USA Network finishes up its stint at Augusta today (4-6 p.m.) before Jim Nantz, Pat Summerall and the gang switch to CBS blazers for the last two rounds tomorrow (3:30-6 p.m.) and Sunday (4-7 p.m.). For some reason known only to them, the boothmen always sound better on cable than they do on network, more relaxed and assured.
Don't dare miss the award ceremony Sunday evening wherein (( the champion slips into the fabled green jacket. It's positively captivating.
* Let's hear it for Channel 2! Sure, the fellas on York Road had a tough time of it Opening Day, missing the biggest play of the day both live and on replay; still, they're making up for it this weekend: NBC has the NBA (Jazz vs. Lakers) tomorrow (3 p.m.) and Sunday (Spurs vs. Blazers, 3:30 p.m.), and WMAR will pick up the games in progress after Orioles games instead of just chucking on one of its million episodes of "Wonder Woman."
The local affiliate ducking out on network sports this time around is Channel 11, which is going with a movie Sunday (1:30 p.m.) instead of picking up Olympic and world champion Victor Petrenko's debut as a pro. Pssst, he loses to Scott Hamilton after Katarina Witt edges Debi Thomas. Find someone who gets Channel 9.
* It doesn't figure to create much impact in Barcelona this summer, but it figures to be an extremely competitive race for the three spots on the U.S. Olympic team at tomorrow's Trials Marathon in Columbus, Ohio. The favorites include Ed Eyestone, Ken Martin, Bill Reifsnyder and Steve Spence among a dozen runners with a good shot at finishing 1-2-3. NBC has a one-hour taped package of events scheduled for noon Sunday.

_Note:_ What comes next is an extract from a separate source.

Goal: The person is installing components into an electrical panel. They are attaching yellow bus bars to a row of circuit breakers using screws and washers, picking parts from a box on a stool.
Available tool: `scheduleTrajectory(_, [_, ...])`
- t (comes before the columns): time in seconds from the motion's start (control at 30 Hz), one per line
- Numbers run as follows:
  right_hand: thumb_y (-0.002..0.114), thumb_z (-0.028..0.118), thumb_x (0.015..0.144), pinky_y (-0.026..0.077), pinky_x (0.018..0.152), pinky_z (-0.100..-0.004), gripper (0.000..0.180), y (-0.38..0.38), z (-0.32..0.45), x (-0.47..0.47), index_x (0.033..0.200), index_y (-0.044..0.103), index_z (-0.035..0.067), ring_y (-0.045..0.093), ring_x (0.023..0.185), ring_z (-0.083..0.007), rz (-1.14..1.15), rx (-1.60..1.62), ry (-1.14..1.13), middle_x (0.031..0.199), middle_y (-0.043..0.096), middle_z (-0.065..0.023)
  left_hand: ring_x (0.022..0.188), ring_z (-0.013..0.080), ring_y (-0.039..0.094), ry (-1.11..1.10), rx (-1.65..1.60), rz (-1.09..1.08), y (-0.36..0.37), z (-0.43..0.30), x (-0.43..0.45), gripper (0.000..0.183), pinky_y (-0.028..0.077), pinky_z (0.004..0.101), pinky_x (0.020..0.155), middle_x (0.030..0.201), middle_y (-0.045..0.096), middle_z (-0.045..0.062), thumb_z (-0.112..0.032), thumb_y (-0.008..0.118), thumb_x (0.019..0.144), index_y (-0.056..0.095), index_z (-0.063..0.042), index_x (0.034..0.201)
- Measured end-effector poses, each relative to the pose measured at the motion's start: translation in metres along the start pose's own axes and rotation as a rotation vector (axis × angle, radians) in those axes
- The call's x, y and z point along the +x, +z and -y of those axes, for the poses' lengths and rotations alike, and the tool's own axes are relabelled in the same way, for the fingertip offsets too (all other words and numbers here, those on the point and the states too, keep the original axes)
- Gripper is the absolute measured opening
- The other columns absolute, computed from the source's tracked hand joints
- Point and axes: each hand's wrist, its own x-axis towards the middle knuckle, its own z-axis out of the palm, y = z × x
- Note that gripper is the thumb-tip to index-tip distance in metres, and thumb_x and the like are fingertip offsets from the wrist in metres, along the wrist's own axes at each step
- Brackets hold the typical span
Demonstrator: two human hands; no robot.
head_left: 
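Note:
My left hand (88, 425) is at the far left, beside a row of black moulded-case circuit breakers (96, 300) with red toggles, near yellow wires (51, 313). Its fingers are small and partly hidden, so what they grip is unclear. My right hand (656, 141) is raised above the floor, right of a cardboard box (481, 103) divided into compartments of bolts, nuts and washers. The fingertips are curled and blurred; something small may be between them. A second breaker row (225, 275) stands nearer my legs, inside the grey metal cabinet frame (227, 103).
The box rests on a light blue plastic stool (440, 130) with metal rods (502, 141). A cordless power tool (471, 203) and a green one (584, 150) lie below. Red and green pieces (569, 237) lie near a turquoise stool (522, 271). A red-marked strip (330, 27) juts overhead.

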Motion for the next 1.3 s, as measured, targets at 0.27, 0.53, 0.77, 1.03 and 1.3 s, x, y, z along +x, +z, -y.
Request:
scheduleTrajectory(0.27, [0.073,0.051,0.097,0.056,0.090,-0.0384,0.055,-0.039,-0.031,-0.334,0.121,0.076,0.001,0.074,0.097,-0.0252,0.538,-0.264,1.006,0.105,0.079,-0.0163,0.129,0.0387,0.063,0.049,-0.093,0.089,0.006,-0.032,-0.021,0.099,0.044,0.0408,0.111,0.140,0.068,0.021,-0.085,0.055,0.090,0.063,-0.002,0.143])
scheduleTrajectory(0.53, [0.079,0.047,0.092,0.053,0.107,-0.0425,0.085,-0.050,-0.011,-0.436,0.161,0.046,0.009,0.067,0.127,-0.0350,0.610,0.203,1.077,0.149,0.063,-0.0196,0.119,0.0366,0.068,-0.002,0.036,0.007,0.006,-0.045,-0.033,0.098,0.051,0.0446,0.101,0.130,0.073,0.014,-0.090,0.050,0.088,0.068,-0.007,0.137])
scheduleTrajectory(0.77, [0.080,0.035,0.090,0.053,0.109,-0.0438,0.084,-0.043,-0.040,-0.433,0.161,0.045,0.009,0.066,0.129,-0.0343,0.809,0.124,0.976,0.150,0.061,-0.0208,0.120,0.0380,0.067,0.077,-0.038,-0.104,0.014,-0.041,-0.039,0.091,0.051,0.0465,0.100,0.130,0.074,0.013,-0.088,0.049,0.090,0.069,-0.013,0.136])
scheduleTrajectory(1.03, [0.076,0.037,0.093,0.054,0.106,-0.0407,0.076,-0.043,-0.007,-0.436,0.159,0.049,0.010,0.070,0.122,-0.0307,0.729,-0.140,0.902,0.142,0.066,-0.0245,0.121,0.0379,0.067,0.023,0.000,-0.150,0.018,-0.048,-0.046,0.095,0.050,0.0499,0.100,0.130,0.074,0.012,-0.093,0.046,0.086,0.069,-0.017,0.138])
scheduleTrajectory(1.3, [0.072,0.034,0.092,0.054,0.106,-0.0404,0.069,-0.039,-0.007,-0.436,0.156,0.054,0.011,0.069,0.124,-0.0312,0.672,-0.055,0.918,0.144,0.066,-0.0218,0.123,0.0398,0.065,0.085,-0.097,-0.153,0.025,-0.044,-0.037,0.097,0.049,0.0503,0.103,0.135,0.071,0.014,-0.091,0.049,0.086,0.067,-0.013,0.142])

* It's obvious the quality of the games (and, yes, that of the magpie announcers) has virtually nothing to do with the television ratings when it comes to the Final Four. The Duke-Michigan final was a ragged game, the Duke-Indiana semi was dull and the Michigan-Cincinnati semi wasn't much better. Regardless, the games got a big watch, fans obviously hoping for another classic similar to the Duke-Kentucky regional thriller.